Linda Ronstadt - 1980's - Singer - Musician

(Credits: Far Out / Linda Ronstadt)

Sun 29 March 2026 20:45, UK

Linda Ronstadt didn’t get into the music business to compete with every other singer in Los Angeles.

She was simply making the best music that she could whenever she started singing in the Troubadour Bar, and while she was leagues above almost any other singer that she came across, she always had a slight problem listening to her own voice when going back to a lot of her records. She knew that she was fallible, and while it’s hard to knock a song like ‘Heart Like A Wheel’, Ronstadt knew that some singers were able to put her to shame with only a few notes.

But when you look at some of her best songs, there is no one else who could manage to do what she did on songs like ‘You’re No Good’. She was never a big songwriter throughout her career, but her greatest strength was taking the songs that everyone from Jackson Browne to JD Souther to Warren Zevon put out and turning them into pieces of pure gold. She needed to believe what she was singing, and even when working on Elvis Costello tunes, she was a lot more confident in every single word she sang.

Even the covers that she did managed to be miles better than anything that her contemporaries would have done. There isn’t a soul in rock and roll that could claim to match what The Rolling Stones did, but if you listen to Ronstadt’s version of ‘Tumbling Dice’, it’s a much closer call as to which one is better when looking at her performance and Mick Jagger’s. But when she stopped singing rock and roll, she realised that her voice was much better suited to other genres half the time.

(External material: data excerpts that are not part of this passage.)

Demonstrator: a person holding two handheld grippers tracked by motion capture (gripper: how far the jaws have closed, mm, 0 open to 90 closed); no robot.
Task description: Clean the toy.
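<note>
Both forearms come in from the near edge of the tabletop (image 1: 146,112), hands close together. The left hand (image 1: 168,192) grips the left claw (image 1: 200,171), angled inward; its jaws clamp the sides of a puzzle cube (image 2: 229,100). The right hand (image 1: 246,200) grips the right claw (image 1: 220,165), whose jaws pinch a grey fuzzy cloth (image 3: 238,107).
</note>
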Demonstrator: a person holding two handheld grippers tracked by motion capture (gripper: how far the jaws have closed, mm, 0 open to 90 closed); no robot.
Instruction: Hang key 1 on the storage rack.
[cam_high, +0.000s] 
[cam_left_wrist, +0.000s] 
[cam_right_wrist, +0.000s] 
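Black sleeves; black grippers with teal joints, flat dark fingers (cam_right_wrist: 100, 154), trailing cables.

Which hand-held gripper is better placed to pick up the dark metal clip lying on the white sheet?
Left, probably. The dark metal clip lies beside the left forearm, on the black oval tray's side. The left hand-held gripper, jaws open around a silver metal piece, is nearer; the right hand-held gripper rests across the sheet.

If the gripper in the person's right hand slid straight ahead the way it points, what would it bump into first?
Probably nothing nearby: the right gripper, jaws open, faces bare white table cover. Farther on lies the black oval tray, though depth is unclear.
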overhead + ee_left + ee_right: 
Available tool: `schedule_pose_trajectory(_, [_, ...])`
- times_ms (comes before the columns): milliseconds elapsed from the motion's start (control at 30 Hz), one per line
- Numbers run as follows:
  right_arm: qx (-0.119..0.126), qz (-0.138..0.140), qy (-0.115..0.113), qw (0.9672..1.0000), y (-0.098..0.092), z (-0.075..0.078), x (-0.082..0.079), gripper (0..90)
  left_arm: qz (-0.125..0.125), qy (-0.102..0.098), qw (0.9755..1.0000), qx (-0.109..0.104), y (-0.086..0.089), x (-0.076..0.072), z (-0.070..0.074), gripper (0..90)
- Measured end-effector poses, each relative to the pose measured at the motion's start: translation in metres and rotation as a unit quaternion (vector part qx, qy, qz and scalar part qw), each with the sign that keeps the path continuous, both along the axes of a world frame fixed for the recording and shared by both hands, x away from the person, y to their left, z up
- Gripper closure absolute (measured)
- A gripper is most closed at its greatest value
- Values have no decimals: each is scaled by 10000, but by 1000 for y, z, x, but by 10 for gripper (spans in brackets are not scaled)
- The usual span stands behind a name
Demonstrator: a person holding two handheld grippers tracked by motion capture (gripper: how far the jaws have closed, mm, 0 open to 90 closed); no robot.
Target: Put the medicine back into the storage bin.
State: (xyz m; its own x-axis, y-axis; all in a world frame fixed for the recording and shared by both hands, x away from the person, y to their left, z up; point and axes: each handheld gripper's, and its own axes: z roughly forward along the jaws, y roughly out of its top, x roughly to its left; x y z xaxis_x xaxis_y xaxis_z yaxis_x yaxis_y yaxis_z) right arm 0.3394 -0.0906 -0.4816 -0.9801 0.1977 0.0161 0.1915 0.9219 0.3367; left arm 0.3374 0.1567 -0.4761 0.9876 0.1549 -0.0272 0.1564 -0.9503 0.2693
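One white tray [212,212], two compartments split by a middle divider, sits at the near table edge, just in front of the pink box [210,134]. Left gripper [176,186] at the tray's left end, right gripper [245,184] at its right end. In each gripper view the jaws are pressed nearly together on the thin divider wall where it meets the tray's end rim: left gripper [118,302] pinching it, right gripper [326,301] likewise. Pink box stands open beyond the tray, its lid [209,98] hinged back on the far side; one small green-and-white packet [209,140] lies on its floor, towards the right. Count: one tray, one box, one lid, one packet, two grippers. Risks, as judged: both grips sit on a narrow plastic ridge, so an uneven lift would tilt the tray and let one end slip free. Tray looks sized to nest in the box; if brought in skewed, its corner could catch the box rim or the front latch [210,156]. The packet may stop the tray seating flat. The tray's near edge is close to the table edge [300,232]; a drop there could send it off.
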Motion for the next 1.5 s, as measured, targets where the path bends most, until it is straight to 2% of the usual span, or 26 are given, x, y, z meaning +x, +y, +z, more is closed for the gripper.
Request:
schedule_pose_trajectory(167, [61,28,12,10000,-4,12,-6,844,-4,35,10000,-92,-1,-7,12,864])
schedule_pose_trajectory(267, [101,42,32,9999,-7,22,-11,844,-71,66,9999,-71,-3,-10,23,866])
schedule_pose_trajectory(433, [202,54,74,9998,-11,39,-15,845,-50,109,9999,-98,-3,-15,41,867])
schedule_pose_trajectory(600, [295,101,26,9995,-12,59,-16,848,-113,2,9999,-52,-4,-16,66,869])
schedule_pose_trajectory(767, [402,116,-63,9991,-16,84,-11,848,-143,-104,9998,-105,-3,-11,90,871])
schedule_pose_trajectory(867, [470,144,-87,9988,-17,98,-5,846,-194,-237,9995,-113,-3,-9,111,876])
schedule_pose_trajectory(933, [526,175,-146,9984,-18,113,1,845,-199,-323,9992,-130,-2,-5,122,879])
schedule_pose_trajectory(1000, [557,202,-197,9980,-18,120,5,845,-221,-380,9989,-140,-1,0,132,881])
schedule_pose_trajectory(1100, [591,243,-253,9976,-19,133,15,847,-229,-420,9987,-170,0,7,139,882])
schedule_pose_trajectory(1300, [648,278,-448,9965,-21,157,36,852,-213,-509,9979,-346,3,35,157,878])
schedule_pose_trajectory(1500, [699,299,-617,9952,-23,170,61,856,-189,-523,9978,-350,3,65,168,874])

What’s New was enough proof that she could sing the Great American Songbook as well as anyone else, and when listening to her Mexican albums, she was clearly indebted to that music ever since she started singing as a child. But when she looked back on her days in California with every other singer-songwriter, she knew that Joni Mitchell and Bonnie Raitt were leagues above what she was doing.

Ronstadt could hold her own, but there was no sense in trying to compete with the perfection she was hearing, saying, “I felt like the freshman class and they were the senior class. Fortunately, I’ve never felt that music is a competition, so it doesn’t matter if Joni Mitchell can sing better than I can, or Bonnie Raitt, who can sing rings around me anytime. I just did what I did and tried the best that I could.” But that all depends on the kind of music that each singer was working with.

Mitchell didn’t want to compete with anyone, either, but if you look at what she was doing, no one else was going to touch what she was capable of on Blue. And even when working on her jazz-inspired albums later on in life, she was able to weave absolutely beautiful pieces of music together even when she didn’t need the most operatic vocal range to pull everything off. But if Mitchell was more tender, Raitt was the perfect package for what a rootsy rocker was supposed to be.

She had studied under some of the best blues musicians when she first got started, but when looking through some of her finest albums like Nick of Time, she was capable of going in many different directions. ‘I Can’t Make You Love Me’ is still one of the most gripping love songs ever made, and she could have easily given Ronstadt a run for her money had she started working in the country field for a little while longer.

But even if Ronstadt was left in the dust by some of her contemporaries, she was more than happy to see a lot more female representation in the rock and roll scene. The whole music industry seemed dominated by the greatest male songwriters of the time, but if Bob Dylan had Joan Baez to help balance him out, bands like Eagles and Crosby, Stills and Nash were going to have some competition in everyone from Ronstadt to Raitt to Mitchell to Stevie Nicks and beyond.